Around a dozen booths were set up at the fair, each offering different advice on staying healthy and safe. One booth encouraged students to eat the recommended five fruit and vegetables per day, while another promoted awareness about drunk and drowsy driving.
“UVU is all about engaged learning and student success. Having a health fair, and teaching them about all the different aspects of health, helps them to be able to be engaged in life and be engaged in health,” said Trevor Carter, coordinator of wellness programs.
Despite the emphasis on healthy living that the school is promoting, some students disagree about the responsibility the university has in providing healthy food options on campus.
“I don’t think UVU really has good options.

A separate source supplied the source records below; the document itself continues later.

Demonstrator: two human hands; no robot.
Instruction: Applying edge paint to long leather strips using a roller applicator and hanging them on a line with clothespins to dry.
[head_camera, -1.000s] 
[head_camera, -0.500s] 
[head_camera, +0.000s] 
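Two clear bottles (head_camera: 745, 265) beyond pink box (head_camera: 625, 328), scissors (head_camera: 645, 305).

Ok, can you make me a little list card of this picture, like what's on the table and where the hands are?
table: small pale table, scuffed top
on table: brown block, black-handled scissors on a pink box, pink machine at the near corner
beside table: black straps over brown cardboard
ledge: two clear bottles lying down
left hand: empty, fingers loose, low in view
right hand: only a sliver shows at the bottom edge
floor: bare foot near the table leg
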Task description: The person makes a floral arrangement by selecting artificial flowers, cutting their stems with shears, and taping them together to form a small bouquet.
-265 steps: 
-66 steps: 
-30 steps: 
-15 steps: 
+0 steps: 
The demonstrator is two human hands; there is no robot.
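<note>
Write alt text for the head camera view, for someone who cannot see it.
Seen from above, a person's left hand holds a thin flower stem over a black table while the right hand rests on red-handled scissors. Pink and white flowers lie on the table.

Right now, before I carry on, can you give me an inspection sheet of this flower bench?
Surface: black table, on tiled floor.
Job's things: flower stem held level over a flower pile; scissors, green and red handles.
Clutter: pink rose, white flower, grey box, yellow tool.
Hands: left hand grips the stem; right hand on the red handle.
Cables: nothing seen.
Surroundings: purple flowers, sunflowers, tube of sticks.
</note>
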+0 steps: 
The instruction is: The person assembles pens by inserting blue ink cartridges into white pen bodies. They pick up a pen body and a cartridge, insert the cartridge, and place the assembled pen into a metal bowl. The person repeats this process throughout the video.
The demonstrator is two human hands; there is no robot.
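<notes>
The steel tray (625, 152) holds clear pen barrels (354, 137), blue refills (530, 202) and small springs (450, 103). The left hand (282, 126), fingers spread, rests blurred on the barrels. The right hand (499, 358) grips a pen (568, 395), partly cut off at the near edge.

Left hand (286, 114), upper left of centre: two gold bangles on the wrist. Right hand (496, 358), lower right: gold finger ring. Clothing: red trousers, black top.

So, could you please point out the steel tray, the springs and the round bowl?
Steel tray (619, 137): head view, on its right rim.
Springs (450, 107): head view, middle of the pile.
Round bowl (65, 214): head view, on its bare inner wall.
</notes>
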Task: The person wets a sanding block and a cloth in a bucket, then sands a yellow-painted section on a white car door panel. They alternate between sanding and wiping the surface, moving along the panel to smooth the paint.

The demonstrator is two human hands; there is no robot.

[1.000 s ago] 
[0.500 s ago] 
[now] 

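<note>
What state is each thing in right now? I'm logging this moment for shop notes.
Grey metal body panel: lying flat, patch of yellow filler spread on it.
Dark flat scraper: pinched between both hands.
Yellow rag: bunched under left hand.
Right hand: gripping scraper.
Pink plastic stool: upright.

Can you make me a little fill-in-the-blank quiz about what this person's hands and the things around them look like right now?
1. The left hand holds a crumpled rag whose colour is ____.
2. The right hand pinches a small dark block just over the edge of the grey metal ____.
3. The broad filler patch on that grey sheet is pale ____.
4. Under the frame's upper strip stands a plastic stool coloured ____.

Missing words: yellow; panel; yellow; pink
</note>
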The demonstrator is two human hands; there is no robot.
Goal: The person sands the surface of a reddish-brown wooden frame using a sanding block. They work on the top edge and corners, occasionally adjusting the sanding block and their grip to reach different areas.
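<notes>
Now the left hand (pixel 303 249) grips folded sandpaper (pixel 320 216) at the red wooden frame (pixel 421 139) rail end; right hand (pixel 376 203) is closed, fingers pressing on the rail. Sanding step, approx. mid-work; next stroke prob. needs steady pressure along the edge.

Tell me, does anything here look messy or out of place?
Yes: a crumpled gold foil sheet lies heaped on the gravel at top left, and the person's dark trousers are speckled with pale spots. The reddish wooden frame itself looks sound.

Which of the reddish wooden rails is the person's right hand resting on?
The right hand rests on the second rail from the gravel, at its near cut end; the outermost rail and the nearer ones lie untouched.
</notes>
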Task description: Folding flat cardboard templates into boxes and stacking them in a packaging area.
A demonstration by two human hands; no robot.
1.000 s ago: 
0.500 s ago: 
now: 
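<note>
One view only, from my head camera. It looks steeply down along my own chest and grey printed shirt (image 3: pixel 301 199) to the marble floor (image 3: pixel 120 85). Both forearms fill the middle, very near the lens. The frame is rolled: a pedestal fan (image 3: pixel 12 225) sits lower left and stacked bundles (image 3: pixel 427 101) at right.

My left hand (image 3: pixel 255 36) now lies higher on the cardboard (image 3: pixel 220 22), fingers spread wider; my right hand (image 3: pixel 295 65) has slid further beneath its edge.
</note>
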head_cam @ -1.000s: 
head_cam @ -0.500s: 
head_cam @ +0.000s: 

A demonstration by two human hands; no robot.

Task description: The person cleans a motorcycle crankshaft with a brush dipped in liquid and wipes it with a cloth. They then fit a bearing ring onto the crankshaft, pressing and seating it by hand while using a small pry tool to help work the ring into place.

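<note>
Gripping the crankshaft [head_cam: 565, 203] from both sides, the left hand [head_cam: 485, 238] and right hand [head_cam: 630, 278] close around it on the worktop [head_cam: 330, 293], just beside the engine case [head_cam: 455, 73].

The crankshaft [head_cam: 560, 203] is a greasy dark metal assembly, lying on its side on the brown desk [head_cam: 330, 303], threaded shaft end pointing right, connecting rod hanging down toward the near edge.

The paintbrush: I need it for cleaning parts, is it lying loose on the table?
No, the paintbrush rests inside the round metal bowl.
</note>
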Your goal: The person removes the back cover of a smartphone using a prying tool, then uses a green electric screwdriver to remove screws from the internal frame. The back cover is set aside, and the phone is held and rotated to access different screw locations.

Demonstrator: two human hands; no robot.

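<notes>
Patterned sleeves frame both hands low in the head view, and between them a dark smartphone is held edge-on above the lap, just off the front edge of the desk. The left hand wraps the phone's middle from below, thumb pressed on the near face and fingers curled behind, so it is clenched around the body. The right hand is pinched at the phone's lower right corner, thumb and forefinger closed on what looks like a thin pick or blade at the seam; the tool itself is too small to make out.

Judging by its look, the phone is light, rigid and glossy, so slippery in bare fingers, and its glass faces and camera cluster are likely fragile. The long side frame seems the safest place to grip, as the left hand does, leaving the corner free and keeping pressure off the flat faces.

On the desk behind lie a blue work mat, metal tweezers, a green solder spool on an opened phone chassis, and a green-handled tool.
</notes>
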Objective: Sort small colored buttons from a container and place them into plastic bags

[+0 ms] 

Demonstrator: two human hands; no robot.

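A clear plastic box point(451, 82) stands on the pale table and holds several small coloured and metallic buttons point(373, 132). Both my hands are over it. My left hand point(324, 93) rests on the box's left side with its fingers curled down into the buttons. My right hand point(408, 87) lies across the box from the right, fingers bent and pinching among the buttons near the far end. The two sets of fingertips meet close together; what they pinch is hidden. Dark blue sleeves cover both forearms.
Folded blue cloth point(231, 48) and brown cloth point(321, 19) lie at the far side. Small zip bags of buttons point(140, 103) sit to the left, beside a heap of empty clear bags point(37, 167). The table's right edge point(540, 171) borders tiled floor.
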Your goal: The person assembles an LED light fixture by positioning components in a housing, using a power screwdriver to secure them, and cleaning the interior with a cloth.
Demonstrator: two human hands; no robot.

I see a lot of fast food,” said Taylor Hill, a sophomore biology major. “I see a really poorly publicized cafeteria over here that they’re getting rid of [Valley View Cafeteria]; It really is the university’s responsibility, especially when statistics clearly show from multiple studies that the university is causing people to gain weight at an extremely unhealthy rate. It’s really just kind of a joke.”
Alex Cordner, a senior biochemistry major, also had some reservations about campus food. “I don’t really like the cafeteria food a ton,” he said. “It seems like they try, but they could do better.”
Zack Cromar, a sophomore software biology major, has a slightly different opinion. “I definitely care about health, but I think it’s up to everyone to balance their own diet, so as far as a university I don’t think it’s really their job necessarily make people eat healthy,” he said. “There’s a Walmart across the street, people should take advantage of what they have.”